One-component sealants are commonly sold in cartridges which are loaded into a pistol-like caulking gun (opening at the side) or barrel gun (opening at the end) for application. During the tool-working time, which varies by chemistry, the bead can be pressed into the joint so that it can bond with the materials on both sides, and also be smoothed. The time it takes for a chemical sealant to become a rubber is known as the curing time and varies by temperature and humidity. Issues of technique that may not be obvious to first-time users:

  • The nozzle must be chopped wide enough to match the intended size of the bead. If the opening in the nozzle is too small, the bead is liable to bunch and is difficult to keep even.
  • Common tools are a pointing tool, shaped wood, wet finger, or a spoon. Detergent should not be added to the moisture for tooling, since it may drip onto the bond surface, causing a loss of adhesion.
  • For neat work, the worker may apply painter's masking tape beforehand, taping off the areas on each side of the joint to catch any surplus, and remove the tape again before the tooling time has expired.
  • To prevent three-sided adhesion or to avoid sagging in wide, deep joints, a backer rod made of plastic foam can be pressed into the gap before caulking.

A backer rod can also be used to fill joints in sidewalks and masonry, before caulking. It is composed of a foam roll that is generally about ¼ inch to 1½ inch (6 to 37 mm) thick. The material is rolled into the joints to be sealed and then caulked over.

Energy efficiency[edit]

According to the Consumer Federation of America, sealing unwanted leaks around homes is an excellent way to cut home energy costs and decrease the household carbon footprint.

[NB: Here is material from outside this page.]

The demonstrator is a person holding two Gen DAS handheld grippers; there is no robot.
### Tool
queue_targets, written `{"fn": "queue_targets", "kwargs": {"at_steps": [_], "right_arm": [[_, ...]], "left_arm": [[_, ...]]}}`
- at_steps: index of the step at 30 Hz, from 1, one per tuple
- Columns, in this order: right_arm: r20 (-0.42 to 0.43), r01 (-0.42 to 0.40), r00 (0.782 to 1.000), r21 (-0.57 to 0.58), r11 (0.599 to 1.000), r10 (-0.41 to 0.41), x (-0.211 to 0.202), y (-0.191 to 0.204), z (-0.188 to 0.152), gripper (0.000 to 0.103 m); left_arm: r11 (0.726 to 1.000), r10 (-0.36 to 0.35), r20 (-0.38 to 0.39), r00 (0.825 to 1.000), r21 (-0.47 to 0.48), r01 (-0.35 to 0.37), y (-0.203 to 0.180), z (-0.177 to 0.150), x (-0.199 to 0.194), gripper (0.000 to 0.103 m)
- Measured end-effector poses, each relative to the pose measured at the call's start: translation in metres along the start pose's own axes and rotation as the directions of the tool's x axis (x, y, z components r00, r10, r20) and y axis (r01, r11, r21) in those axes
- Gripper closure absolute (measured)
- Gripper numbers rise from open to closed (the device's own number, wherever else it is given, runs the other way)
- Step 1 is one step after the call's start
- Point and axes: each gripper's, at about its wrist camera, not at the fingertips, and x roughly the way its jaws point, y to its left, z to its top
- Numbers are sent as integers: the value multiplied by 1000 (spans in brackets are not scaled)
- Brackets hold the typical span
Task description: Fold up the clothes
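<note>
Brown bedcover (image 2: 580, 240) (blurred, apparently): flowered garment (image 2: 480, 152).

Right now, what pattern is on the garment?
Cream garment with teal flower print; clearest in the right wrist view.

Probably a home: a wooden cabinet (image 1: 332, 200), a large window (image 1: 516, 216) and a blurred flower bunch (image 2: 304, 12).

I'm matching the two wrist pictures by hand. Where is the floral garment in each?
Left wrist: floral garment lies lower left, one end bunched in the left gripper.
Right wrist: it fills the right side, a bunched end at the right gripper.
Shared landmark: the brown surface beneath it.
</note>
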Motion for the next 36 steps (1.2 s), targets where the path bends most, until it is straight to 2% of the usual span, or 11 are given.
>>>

Also, sealing cracks and crevices around homes puts less strain on home appliances and can save time, money and hassle by preventing major repairs. Additionally, increasing the lifetime of homes and appliances also puts less waste and pollution into landfills.

References[edit]

  1. ^ U.S. Coast Guard: Navigation and Vessel Inspection Circular Number 7-01: Procedures for hull inspection and repair on vessels built of riveted construction. Issued 2001-10-09.
  2. ^ Colvin, Fred H. (1906). The railroad pocket-book: a quick reference cyclopedia of railroad information. New York, Derry-Collard; London, Locomotive Publishing Company (US-UK co-edition). p. C‑9.